Gao y su equipo primero probaron la eficacia de su nueva plataforma de edición de base al enfocarse en los genes que codifican el pigmento en una cepa fúngica conocida como Aspergillus nidulans. La efectividad y la precisión de las ediciones del genoma habilitadas para MBE fueron fácilmente visibles en el cambio de color que mostraron las colonias de A. nidulans.
«Para mí, el genoma fúngico es un tesoro», dijo Gao, refiriéndose al importante potencial médico de los compuestos derivados de los hongos. «Sin embargo, en la mayoría de las circunstancias, los hongos se ‘mantienen solos’ en el laboratorio y no producen las pequeñas moléculas bioactivas que estamos buscando. En otras palabras, la mayoría de los genes o grupos de genes biosintéticos que nos interesan son ‘crípticos, ‘ lo que significa que no expresan todo su potencial biosintético.
«Los factores genéticos, epigenéticos y ambientales que instruyen a los organismos para que produzcan estos compuestos médicamente útiles son extremadamente complicados en los hongos», dijo Gao. Habilitado por la plataforma MBE, su equipo puede eliminar fácilmente varios de los genes reguladores que restringen la producción de pequeñas moléculas bioactivas. “Podemos observar los efectos sinérgicos de eliminar aquellos factores que silencian la maquinaria biosintética”, dijo.
Desinhibidas, las cepas de hongos modificadas producen más moléculas bioactivas, cada una con sus propios perfiles químicos distintos. Cinco de los 30 NP generados en un ensayo eran compuestos nuevos, nunca antes informados.

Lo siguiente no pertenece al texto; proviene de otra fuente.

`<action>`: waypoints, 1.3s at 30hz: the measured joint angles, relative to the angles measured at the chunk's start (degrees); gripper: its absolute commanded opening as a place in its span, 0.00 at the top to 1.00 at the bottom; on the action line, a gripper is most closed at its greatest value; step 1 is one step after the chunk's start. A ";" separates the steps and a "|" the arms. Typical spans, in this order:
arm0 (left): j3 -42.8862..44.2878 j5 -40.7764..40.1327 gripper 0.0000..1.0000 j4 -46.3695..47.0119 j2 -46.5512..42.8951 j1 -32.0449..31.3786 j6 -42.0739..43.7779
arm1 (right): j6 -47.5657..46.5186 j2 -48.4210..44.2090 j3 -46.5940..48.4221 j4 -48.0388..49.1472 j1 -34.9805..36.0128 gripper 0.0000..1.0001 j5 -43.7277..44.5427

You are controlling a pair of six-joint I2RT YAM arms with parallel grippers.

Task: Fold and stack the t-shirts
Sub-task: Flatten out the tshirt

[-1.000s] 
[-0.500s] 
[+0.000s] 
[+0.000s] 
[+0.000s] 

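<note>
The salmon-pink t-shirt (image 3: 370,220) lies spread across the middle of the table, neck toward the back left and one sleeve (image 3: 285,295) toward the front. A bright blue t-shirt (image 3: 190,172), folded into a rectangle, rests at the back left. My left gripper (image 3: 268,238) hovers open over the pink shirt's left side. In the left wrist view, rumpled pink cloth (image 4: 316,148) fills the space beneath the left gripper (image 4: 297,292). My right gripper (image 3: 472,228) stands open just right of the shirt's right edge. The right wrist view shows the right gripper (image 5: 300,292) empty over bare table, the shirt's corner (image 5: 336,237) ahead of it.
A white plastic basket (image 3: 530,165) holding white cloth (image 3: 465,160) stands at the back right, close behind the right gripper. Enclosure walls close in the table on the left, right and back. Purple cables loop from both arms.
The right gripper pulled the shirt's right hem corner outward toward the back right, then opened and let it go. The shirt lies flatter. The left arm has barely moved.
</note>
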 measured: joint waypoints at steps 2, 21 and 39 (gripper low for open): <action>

«Estos compuestos podrían ser antibióticos útiles o medicamentos contra el cáncer», dijo Gao. «Estamos en el proceso de averiguar cuáles son las funciones biológicas de estos compuestos y estamos colaborando con grupos de la Facultad de Medicina de Baylor en el descubrimiento de fármacos farmacológicos de moléculas pequeñas».
Financiada por una subvención de cinco años de los Institutos Nacionales de Salud, la investigación de Gao sondea genomas de hongos en busca de grupos de genes que sintetizan NP. «Aproximadamente el 50 % de los medicamentos clínicos aprobados por la Administración de Drogas y Alimentos de EE. UU. son NP o derivados de NP», y las NP derivadas de hongos «son una fuente farmacéutica esencial», dijo. La penicilina, la lovastatina y la ciclosporina son algunos ejemplos de fármacos derivados de las NP fúngicas.
Gao, profesor asistente de derecho de TN de ingeniería química y biomolecular y profesor asistente de bioingeniería y química, recibió en 2022 el prestigioso premio CAREER Award de la National Science Foundation. Los descubrimientos anteriores de su laboratorio incluyen un biocatalizador fúngico que los fabricantes de medicamentos pueden usar para controlar la estructura 3D de una molécula y una herramienta para detectar el ARN del SARS-CoV-2, el virus que causa el COVID-19.
Los Institutos Nacionales de Salud (GM138207) y la Fundación Robert A. Welch (C-1952) apoyaron la investigación.
Fuente de la historia:
Materiales proporcionado por Universidad de arroz. Original escrito por Silvia Cernea Clark. Nota: el contenido se puede editar por estilo y longitud.